Ziyaret ağlamaklı ve de yaşlı geçmis. Ayrılma
vakti geldiğinde iyice havaya giren kız, "Bana
oğlunuzdan bi hatıra verir misiniz? Onu
gerçekten çok sevmiştim" demiş. Bunun
üzerine anne içeriye gitmiş, döndüğünde
elinde çocuğun kaza günü üzerinde olan
gömlek varmış. Üstelik de hala kanlar
içindeymiş gömlek. Dilek çok kötü olmuş,
gömleğin niye saklandığı! ve niye ona verildiği
anlamsızlığına rağmen yine de kadını
kıramayıp almış kanlı gömleği. Ama eve gelir
gelmez ilk işi gömleği yıkayıp ütülemek olmuş.
Bütün gece gömleğe baka baka, ağlamış.
Sürekli de, "Onu ben öldürdüm, onu ben
öldürdüm" diye tekrar ediyormuş kendi
kendine.

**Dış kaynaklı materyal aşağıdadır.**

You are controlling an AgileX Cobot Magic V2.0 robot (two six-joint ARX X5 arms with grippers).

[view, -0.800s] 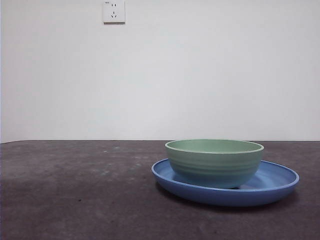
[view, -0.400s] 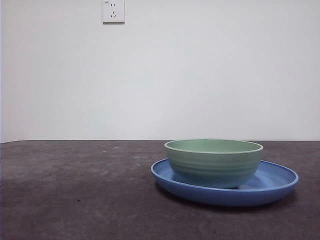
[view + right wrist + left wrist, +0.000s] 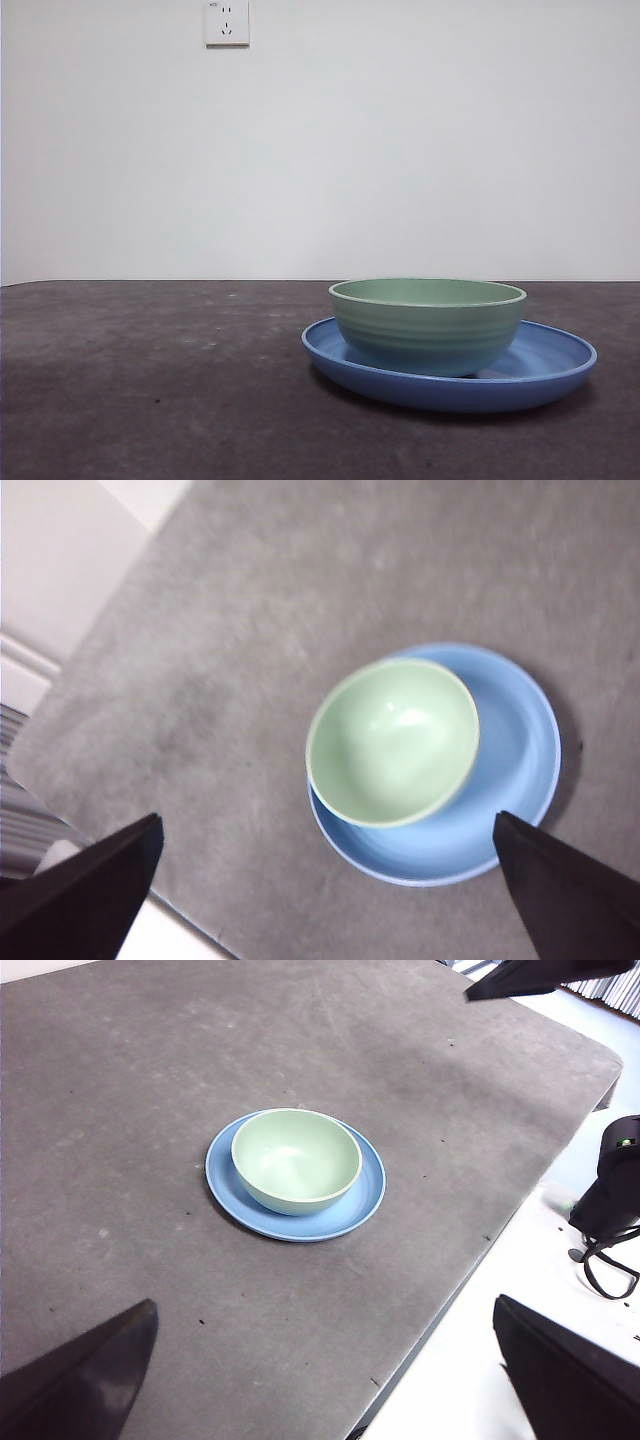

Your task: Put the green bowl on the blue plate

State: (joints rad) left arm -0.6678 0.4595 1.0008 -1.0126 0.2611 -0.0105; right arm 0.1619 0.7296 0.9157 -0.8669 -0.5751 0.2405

Artık ağlamaktan bitap düştüğünde
gömleği yastığının altına koymuş ve yatmış.
Sabah uyandığında kendini daha iyi
hissediyomuş. Ama yastığı kaldırdığında bir
de görmüş ki gömlek yine kanlar içinde.
İnanamamış bu duruma. "Herhalde dün o
kafayla iyi yıkayamadım" diyerek yeniden
yıkamış gömleği.
Ama ertesi sabah da hiç bi değişiklik yokmuş
gömlekte, yine kanlar içindeymiş. Bunun
üzerine Dilek girdiği ruhsal çöküntünün de
etkisiyle bir hocaya gitmeye karar vermiş.

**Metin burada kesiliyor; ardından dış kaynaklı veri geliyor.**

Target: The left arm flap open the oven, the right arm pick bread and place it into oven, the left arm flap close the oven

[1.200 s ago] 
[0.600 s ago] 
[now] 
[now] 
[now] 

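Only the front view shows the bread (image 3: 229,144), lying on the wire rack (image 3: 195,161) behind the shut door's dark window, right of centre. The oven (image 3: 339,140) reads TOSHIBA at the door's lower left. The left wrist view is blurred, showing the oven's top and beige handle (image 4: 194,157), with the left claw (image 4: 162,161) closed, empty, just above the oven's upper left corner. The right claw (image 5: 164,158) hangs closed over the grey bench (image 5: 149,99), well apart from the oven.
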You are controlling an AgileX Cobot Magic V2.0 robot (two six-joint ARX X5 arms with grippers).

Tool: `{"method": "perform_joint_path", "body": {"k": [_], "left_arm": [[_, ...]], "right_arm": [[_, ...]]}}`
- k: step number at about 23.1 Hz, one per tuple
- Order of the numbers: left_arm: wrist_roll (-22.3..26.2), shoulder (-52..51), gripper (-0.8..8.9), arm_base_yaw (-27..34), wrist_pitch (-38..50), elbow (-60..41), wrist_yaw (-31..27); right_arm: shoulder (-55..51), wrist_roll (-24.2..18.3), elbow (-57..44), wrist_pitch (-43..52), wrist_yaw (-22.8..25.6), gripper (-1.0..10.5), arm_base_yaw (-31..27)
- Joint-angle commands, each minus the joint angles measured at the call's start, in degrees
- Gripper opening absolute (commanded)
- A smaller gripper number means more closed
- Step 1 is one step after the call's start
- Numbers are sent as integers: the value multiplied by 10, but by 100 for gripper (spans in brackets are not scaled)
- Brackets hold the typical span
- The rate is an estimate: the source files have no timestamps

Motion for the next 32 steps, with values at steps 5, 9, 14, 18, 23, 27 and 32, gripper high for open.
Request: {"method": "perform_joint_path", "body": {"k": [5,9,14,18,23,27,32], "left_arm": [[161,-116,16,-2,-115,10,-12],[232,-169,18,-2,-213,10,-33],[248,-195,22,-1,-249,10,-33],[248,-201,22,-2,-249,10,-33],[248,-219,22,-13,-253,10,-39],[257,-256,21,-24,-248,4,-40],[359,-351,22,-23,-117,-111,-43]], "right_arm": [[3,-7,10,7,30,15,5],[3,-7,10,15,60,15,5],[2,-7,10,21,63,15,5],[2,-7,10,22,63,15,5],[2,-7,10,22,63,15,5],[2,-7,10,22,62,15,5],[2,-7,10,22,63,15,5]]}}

Çünkü başına gelen olayı mantıksal olarak bir
türlü açıklayamıyormuş. Çevresinden edindiği
bilgiyle değerli bir insan olan Rıza hocayı
bulup olayı başından sonuna anlatmış. Rıza
hoca uzun uzun dualar okuduktan sonra
Dilek? e gömleği neyle yıkadığını sormuş. Dilek
de tam iki kez deterjanla yıkadığını, ilk başta
gömleğin temizlendiğini fakat sabah tekrar
kanlar içinde olduğunu ağlayarak anlatmış.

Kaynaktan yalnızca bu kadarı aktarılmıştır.